Müssen Nachbarn eine Flüchtlingsunterkunft im Gewerbegebiet dulden?
Es häufen sich die Klagen von Anwohnern gegen das Unterbringen von Flüchtlingen in der Nachbarschaft. Das Verwaltungsgericht Schwerin musste entscheiden, ob eine Flüchtlingsunterkunft in einem Gewerbegebiet zulässig ist (Beschl. vom 19.01.2016, Az. 2 B 3825/15 SN).
In einer Gemeinde in Mecklenburg-Vorpommern wollte der Eigentümer ein Gebäude, das bisher als Pension genutzt wurde, in eine Unterkunft für Flüchtlinge und Asylbegehrende mit 41 Plätzen umbauen. Das betreffende Grundstück liegt in einem Gewerbegebiet. Der Nachbar, der auf dem angrenzenden Grundstück ein Gewerbe betreibt, erhob einen Drittwiderspruch gegen die Genehmigung der Nutzungsänderung.
Entscheidungsgründe
- Ein Gebietserhaltungsanspruch beruht darauf, dass die Festsetzungen über die Art der baulichen Nutzung (§ 1 Abs. 2 BauNVO) innerhalb eines Baugebiets nachbarschützend sind. Der Anspruch trägt dem Umstand Rechnung, dass die Planbetroffenen im Hinblick auf die Nutzung ihrer Grundstücke zu einer rechtlichen Schicksalsgemeinschaft verbunden sind.
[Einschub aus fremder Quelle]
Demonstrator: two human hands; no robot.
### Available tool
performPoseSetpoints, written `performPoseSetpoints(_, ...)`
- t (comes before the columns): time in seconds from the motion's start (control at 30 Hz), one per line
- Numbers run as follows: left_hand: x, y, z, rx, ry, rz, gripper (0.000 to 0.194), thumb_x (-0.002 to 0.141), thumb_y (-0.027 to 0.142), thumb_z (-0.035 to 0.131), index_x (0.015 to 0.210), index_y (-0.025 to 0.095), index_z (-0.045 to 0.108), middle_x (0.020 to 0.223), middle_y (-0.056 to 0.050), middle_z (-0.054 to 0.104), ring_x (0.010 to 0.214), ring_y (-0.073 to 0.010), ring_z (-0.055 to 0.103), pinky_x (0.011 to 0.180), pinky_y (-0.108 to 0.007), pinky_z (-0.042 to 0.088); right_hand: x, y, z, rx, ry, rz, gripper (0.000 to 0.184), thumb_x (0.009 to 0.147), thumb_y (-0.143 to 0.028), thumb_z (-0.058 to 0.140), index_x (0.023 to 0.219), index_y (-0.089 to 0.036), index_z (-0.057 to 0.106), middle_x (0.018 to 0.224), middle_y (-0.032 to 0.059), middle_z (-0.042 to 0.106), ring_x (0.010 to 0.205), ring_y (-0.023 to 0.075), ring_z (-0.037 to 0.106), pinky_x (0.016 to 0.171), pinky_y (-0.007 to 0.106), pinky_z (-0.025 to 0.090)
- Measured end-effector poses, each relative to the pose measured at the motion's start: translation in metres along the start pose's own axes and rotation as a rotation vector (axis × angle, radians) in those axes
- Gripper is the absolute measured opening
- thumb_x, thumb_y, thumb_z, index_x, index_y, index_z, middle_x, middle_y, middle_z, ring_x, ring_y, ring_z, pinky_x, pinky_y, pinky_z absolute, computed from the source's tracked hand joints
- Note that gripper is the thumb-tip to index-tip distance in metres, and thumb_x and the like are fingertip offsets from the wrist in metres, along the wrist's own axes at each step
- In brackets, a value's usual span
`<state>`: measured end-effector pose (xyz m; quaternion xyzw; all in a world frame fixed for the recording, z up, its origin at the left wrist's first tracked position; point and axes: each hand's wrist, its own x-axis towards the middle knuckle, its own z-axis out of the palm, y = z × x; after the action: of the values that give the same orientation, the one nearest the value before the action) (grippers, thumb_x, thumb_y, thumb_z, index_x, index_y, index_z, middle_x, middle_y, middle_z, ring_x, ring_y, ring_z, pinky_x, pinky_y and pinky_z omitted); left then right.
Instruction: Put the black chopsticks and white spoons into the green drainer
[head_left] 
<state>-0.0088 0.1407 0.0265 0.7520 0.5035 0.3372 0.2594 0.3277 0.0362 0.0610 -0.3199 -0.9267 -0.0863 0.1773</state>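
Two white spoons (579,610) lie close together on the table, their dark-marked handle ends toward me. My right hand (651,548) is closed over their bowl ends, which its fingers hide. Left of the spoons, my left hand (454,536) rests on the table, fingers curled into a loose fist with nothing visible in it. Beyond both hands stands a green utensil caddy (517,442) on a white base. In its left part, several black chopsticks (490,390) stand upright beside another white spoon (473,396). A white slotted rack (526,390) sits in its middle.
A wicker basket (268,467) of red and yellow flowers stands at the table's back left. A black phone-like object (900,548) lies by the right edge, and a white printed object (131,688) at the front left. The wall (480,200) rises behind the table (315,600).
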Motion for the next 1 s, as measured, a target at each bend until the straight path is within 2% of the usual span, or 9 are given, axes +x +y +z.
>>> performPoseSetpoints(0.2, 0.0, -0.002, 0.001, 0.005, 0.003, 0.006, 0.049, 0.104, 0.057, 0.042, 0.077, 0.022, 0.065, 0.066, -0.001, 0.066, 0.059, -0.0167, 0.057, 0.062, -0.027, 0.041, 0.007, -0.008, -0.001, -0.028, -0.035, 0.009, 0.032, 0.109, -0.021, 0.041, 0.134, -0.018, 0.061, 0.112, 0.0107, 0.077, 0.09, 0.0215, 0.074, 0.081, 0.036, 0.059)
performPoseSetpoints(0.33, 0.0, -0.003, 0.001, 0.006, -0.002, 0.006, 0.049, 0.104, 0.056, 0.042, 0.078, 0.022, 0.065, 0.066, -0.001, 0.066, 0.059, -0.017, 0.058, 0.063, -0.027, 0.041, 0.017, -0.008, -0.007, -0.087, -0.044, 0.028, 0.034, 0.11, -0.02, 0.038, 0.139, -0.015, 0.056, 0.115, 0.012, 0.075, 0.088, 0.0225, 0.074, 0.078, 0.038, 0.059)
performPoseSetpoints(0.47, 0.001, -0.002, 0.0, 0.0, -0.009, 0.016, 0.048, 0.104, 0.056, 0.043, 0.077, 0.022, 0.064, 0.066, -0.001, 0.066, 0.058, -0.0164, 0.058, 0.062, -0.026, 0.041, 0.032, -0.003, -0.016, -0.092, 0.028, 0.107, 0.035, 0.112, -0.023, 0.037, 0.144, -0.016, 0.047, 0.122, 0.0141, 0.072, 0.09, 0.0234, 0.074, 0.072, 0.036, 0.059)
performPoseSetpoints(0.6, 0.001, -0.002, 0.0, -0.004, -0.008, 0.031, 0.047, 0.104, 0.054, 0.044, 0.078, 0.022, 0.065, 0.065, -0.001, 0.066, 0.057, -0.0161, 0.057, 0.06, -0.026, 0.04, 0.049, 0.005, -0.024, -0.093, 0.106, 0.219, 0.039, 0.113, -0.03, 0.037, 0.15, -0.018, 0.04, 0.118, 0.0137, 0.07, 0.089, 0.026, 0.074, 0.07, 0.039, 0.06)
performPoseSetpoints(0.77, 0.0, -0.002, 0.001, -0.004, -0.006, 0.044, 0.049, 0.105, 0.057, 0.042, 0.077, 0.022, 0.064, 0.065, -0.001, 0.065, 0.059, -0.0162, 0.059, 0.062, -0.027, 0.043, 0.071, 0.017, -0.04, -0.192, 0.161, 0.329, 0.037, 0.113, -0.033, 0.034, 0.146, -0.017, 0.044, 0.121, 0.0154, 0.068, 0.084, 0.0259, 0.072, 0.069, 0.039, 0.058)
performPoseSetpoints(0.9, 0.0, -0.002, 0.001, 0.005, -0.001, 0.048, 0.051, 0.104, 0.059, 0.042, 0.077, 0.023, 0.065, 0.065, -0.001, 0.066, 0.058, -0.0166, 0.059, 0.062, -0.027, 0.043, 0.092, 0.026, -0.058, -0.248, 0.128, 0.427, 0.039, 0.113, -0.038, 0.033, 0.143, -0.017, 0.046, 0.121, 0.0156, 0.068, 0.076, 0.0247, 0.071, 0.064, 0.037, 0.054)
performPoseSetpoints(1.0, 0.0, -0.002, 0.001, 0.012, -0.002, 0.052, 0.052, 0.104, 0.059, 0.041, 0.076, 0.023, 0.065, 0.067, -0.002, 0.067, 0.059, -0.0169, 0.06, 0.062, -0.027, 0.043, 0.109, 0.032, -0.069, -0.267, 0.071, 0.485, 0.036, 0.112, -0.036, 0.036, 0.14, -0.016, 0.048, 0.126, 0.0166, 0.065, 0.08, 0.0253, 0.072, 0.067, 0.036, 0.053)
- Ein Asylbewerberheim stellt keine der in § 8 Abs. 2 BauNVO genannten Nutzungsarten dar (Gewerbebetriebe aller Art, Lagerhäuser, Lagerplätze und öffentliche Betriebe, Geschäfts-, Büro- und Verwaltungsgebäude, Tankstellen und Anlagen für sportliche Zwecke) und ist mithin innerhalb des durch Bebauungsplan festgesetzten Gewerbegebiets nicht allgemein zulässig.
- Die geplante Asylunterkunft ist auch nicht nach § 8 Abs. 3 BauNVO ausnahmsweise zulässig, da es sich aufgrund der wohnähnlichen Nutzung solcher Unterkünfte nicht um Anlagen für soziale Zwecke handelt.
- Das Gesetz über Maßnahmen im Bauplanungsrecht zur Erleichterung der Unterbringung von Flüchtlingen vom 20.11.2014 (BGBl. I 2014, Seite 1748) enthält Erleichterungen zur Bauleitplanung und zur planungsrechtlichen Zulässigkeit von Flüchtlingsunterkünften und stellt eine Reaktion auf die dramatische Zunahme von Flüchtlingsbewegungen in die Bundesrepublik mit dem Ziel dar, die Schaffung von menschenwürdigen Unterbringungsmöglichkeiten für Flüchtlinge und Asylbewerber baurechtlich zu erleichtern.
- Nach Ermessen der Bauaufsichtsbehörde können nach § 246 Abs. 10 BauGB Ausnahmen für Aufnahmeeinrichtungen, Gemeinschaftsunterkünfte oder sonstige Unterkünfte für Flüchtlinge oder Asylbegehrende zugelassen werden, wenn an dem Standort Anlagen für soziale Zwecke als Ausnahme zugelassen werden können oder allgemein zulässig sind und die Abweichung auch unter Würdigung nachbarlicher Interessen mit öffentlichen Belangen vereinbar ist.
Ergebnis des Beschlusses vom 19.01.2016, Az. 2 B 3825/15 SN
Da die Gemeinde im konkreten Bebauungsplan Anlagen für soziale Zwecke im betreffenden Gebiet nicht ausgeschlossen hat, das Vorhaben keine Unruhe in der baulichen Situation des Gewerbegebiets stiftet und öffentliche Belange (siehe § 31 Abs. 2 BauGB) nicht betroffen sind, wurde der Antrag des Nachbarn zurückgewiesen.